> **Exercise**: Set the listing down unchanged, minus every embedded image.
►
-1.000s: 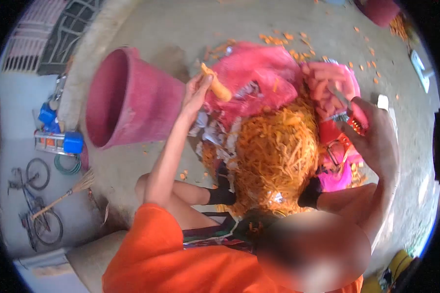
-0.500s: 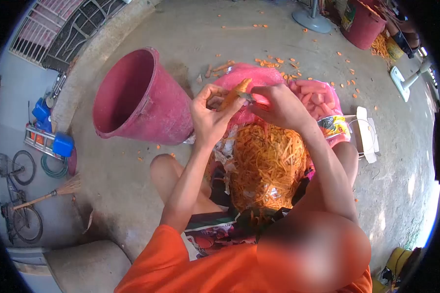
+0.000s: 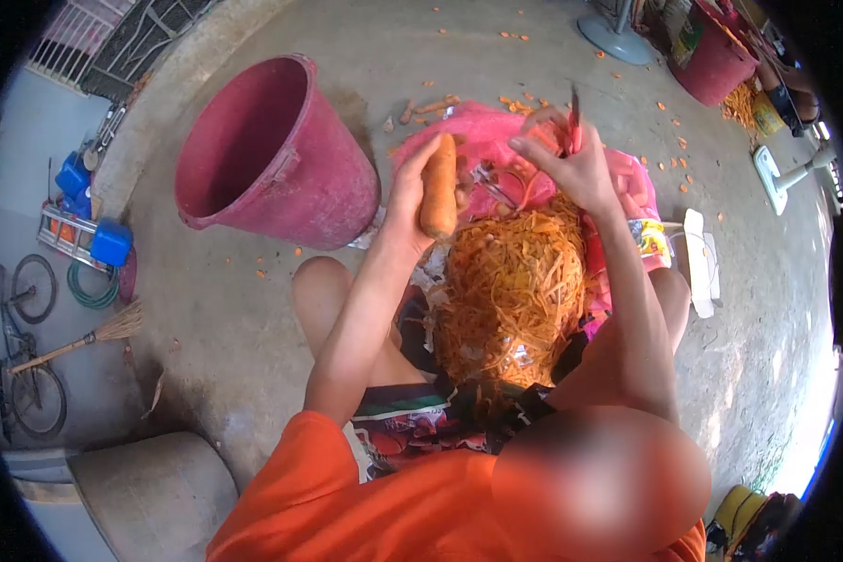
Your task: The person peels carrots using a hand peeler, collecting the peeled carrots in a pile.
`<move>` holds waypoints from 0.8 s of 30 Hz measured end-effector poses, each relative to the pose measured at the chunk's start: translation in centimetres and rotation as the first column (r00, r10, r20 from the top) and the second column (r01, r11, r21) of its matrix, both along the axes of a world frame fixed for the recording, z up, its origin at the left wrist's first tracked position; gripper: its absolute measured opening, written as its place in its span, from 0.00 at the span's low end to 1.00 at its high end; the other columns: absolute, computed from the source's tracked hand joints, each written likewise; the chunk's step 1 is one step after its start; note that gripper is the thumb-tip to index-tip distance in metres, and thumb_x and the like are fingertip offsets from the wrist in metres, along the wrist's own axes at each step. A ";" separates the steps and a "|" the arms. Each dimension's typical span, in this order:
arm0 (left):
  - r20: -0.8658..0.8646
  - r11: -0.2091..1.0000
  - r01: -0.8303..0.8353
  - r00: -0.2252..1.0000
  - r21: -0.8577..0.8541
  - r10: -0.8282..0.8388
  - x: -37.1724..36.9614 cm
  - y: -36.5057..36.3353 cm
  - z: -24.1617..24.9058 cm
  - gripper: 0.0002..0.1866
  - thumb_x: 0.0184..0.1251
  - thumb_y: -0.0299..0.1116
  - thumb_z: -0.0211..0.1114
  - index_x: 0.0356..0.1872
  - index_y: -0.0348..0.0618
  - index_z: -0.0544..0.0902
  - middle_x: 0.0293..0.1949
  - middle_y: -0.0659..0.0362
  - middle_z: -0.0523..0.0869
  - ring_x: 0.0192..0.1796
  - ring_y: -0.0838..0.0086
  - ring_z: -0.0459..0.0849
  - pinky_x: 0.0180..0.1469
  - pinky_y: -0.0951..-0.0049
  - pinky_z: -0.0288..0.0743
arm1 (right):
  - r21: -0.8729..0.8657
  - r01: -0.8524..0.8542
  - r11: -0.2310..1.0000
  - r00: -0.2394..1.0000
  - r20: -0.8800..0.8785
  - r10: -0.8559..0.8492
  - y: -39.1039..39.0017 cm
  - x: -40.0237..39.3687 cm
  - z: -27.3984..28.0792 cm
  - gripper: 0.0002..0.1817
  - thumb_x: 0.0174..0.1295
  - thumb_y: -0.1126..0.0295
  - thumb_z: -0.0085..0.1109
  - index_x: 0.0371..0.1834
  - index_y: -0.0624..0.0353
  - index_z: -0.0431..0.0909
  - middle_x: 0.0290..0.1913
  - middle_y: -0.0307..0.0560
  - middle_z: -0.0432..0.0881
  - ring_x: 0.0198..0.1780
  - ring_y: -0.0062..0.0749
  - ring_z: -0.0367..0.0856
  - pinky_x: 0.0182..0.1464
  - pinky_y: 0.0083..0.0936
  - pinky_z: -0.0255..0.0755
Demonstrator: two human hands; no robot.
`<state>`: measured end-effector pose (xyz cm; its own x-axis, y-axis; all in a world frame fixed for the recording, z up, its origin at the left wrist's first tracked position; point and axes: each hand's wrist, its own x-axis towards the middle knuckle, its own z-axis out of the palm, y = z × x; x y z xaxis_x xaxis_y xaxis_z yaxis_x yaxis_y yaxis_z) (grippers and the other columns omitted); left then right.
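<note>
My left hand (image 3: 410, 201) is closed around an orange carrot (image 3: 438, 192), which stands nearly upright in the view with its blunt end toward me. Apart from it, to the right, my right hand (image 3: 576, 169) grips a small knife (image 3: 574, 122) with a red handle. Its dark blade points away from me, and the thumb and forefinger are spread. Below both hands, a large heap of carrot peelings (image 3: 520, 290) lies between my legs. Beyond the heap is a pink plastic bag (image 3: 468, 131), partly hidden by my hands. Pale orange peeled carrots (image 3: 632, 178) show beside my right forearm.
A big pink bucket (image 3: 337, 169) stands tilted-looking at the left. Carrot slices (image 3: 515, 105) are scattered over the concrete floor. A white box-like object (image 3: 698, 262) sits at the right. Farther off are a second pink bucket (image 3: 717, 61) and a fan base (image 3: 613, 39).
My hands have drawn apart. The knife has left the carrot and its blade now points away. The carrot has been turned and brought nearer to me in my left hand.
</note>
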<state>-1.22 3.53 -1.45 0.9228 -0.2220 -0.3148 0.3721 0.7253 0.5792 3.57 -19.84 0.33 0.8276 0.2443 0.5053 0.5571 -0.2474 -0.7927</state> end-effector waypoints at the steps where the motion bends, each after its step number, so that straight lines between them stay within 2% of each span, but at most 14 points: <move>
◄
> **Exercise output**:
-1.000s: 
-0.500s: 
+0.000s: 
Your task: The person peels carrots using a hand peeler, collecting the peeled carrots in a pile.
`<move>` holds waypoints from 0.8 s of 30 Hz measured end-effector poses, each relative to the pose measured at the chunk's start: translation in centimetres and rotation as the first column (r00, r10, r20 from the top) and the second column (r01, r11, r21) of its matrix, both along the axes of a world frame fixed for the recording, z up, its origin at the left wrist's first tracked position; gripper: its absolute measured opening, written as its place in its span, from 0.00 at the span's low end to 1.00 at its high end; the other columns: absolute, computed from the source's tracked hand joints, each written likewise; the chunk's step 1 is one step after its start; note that gripper is the thumb-tip to index-tip distance in metres, and thumb_x and the like are fingertip offsets from the wrist in metres, along the wrist's own axes at each step. A ";" separates the steps and a "|" the arms. Each dimension's typical span, in this order:
arm0 (left):
  - r20: -0.8658..0.8646
  - r11: -0.2091..1.0000
  - r01: -0.8303..0.8353
  - r00: -0.2252..1.0000
  - r21: -0.8577..0.8541
  - r10: -0.8282..0.8388
  - x: -37.1724..36.9614 cm
  - y: -36.5057..36.3353 cm
  - z: -24.1617..24.9058 cm
  - gripper: 0.0002..0.1866
  - thumb_x: 0.0184..0.1251
  - thumb_y: -0.0299..0.1116
  - thumb_z: -0.0211..0.1114
  - index_x: 0.0356..0.1872
  - index_y: -0.0348..0.0618
  - index_z: -0.0544..0.0902
  - middle_x: 0.0293..0.1949
  - middle_y: -0.0659..0.0362
  - middle_z: -0.0523..0.0869
  - ring_x: 0.0192..0.1796
  - ring_y: -0.0838..0.0086
  - ring_z: -0.0459..0.0849
  - pinky_x: 0.0180..0.1469
  - pinky_y: -0.0951..-0.0049
  - pinky_z: -0.0288..0.0743
arm1 (right):
  - r21: -0.8729..0.8657
  - r01: -0.8524..0.8542
  - r11: -0.2310..1.0000
  - r00: -0.2394..1.0000
  - r20: -0.8800..0.8785
  - r10: -0.8559..0.8492
  - y: -39.1039..39.0017 cm
  - x: -40.0237..39.3687 cm
  - z: -27.3984..28.0792 cm
  - gripper: 0.0002..0.1817
  - thumb_x: 0.0174..0.1295
  - thumb_y: -0.1126..0.0295
  - thumb_z: -0.0085..0.1109
  - index_x: 0.0371..0.1834
  - index_y: -0.0624..0.0353
  - index_z: -0.0431..0.0909
  - middle_x: 0.0290..0.1913
  - middle_y: -0.0307..0.0560
  - middle_z: -0.0432..0.0881
  - ring_x: 0.0198..0.1780
  - ring_y: -0.0062..0.0749
  - ring_z: -0.0367..0.0856
  - pinky_x: 0.0182..0.1464
  - pinky_y: 0.0083..0.0936
  - pinky_z: -0.0255..0.0755
Demonstrator: two human hands; no robot.
`<state>`: measured end-effector pose (xyz cm; its own x-axis, y-axis; all in a world frame fixed for the recording, z up, its origin at the left wrist's first tracked position; point and axes: each hand's wrist, its own x-axis towards the middle knuckle, its own z-axis out of the palm, y = z × x; x y z xaxis_x xaxis_y xaxis_z yaxis_x yaxis_y yaxis_z) (grippers and the other columns omitted); left then right.
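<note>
My left hand (image 3: 410, 201) is closed around an orange carrot (image 3: 438, 192), which stands nearly upright in the view with its blunt end toward me. Apart from it, to the right, my right hand (image 3: 576, 169) grips a small knife (image 3: 574, 122) with a red handle. Its dark blade points away from me, and the thumb and forefinger are spread. Below both hands, a large heap of carrot peelings (image 3: 520, 290) lies between my legs. Beyond the heap is a pink plastic bag (image 3: 468, 131), partly hidden by my hands. Pale orange peeled carrots (image 3: 632, 178) show beside my right forearm.
A big pink bucket (image 3: 337, 169) stands tilted-looking at the left. Carrot slices (image 3: 515, 105) are scattered over the concrete floor. A white box-like object (image 3: 698, 262) sits at the right. Farther off are a second pink bucket (image 3: 717, 61) and a fan base (image 3: 613, 39).
My hands have drawn apart. The knife has left the carrot and its blade now points away. The carrot has been turned and brought nearer to me in my left hand.
</note>
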<state>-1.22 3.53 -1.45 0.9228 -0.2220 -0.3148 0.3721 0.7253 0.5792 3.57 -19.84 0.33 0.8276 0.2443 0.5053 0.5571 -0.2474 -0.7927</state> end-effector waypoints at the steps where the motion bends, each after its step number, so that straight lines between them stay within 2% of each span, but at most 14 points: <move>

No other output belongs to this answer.